» **REQUIREMENT**: Pictures in the data below are not part of the copy; transcribe everything else exactly.

=== Section Start ===

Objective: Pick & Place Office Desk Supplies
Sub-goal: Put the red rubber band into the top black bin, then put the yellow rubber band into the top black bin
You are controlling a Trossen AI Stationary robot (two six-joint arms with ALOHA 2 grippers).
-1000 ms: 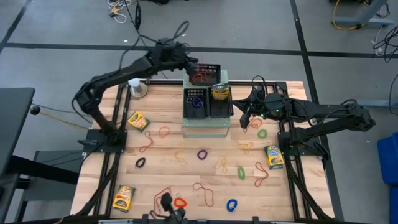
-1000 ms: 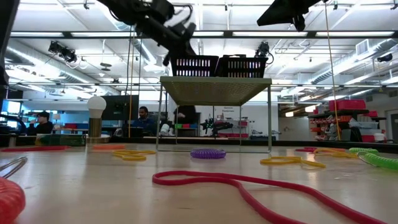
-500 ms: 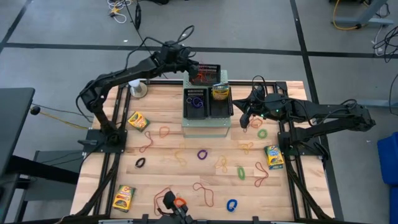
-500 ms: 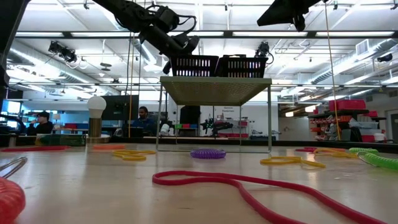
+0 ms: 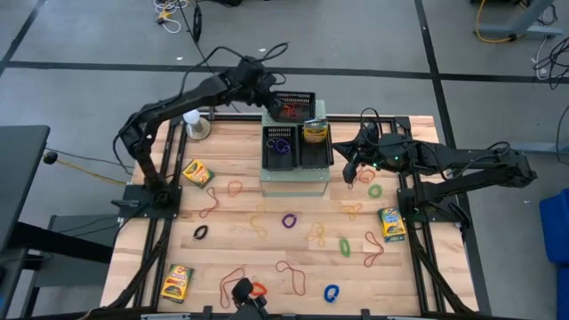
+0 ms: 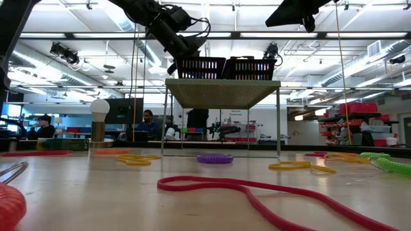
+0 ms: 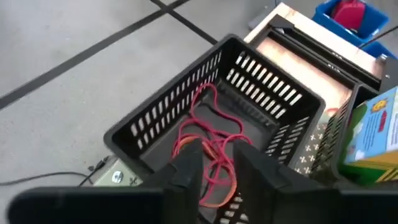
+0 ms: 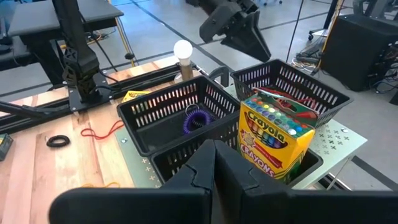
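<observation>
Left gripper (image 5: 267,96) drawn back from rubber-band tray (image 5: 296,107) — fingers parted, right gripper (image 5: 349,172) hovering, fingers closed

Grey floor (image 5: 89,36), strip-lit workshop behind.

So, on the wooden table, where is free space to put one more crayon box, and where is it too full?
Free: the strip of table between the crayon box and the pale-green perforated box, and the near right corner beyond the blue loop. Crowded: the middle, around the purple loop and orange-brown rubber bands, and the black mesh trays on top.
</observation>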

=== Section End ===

» **SOLUTION TO THIS PROBLEM**:
Objective: Pick & Place Office Desk Supplies
Sub-goal: Put the red rubber band into the top black bin, then put the yellow rubber band into the top black bin
You are controlling a Trossen AI Stationary robot (two six-joint arms with ALOHA 2 grippers).
-1000 ms: 
-1000 ms: 
-500 ms: 
-500 ms: 
+0 ms: 
+0 ms: 
+0 ms: 
+0 ms: 
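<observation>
Left gripper (image 5: 267,96) drawn back from rubber-band tray (image 5: 296,107) — fingers parted, right gripper (image 5: 349,172) hovering, fingers closed

Grey floor (image 5: 89,36), strip-lit workshop behind.

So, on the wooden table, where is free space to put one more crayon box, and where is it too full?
Free: the strip of table between the crayon box and the pale-green perforated box, and the near right corner beyond the blue loop. Crowded: the middle, around the purple loop and orange-brown rubber bands, and the black mesh trays on top.
</observation>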

No further answer is required.